Evans distribue ses jugements sur la façon dont le nazisme est né et s’est développé dans des articles de la taille d’une bouchée, presque laconiques, joints à de courtes biographies. Cela a pour effet d’inviter les lecteurs à tirer leurs propres leçons. Personnellement, mes étagères sont remplies de gros volumes d’opinions sur le sujet, y compris la célèbre mise en accusation des Allemands par Daniel Goldhagen, Les bourreaux volontaires d’Hitler (1996), Je trouve ce départ séduisant. Si l’objectif d’Evans est d’amener le lecteur à réfléchir à ce qui est particulier et à ce qui est universel dans la descente de l’une des nations les plus « civilisées » du monde vers la barbarie génocidaire, alors je crois qu’il y parvient.

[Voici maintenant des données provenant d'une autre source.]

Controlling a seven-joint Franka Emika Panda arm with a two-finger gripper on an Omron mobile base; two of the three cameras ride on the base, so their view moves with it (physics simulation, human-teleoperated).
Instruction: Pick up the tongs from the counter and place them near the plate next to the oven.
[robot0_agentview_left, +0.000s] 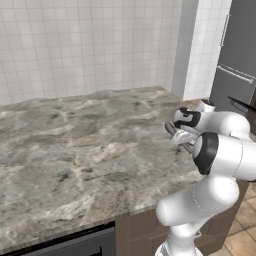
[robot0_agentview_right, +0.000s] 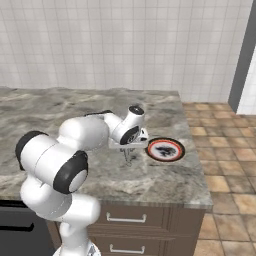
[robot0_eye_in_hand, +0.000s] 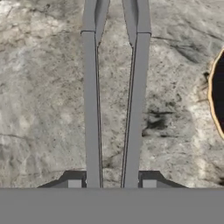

Deux vies m’ont particulièrement touché, pour des raisons très différentes. L’une est celle de Franz von Papen, l’homme politique conservateur et catholique fervent qui a contribué à ouvrir la porte à Hitler en 1933. Von Papen est un cas d’école de la façon dont le réactionnaire peut aider le fasciste. Homme qui dénigrait le libéralisme et la démocratie, von Papen est devenu vice-chancelier d’Hitler en pensant pouvoir convertir le Führer au monarchisme. Evans traite von Papen avec une précision magistrale et dévastatrice. Il a toujours été, dit Evans, « un ennemi de la démocratie, un clérico-fasciste », qui n’était jamais là quand la facture humaine était payée.

La deuxième vie pertinente, qui fait remonter la queue dans Les gens d’Hitlerest une institutrice ordinaire de Hambourg appelée Luise Solmitz, née en 1889, dont le journal, écrit Evans, « est l’une des sources les plus volumineuses et les plus détaillées dont nous disposons sur la vie quotidienne en Allemagne dans la première moitié du XXe siècle ».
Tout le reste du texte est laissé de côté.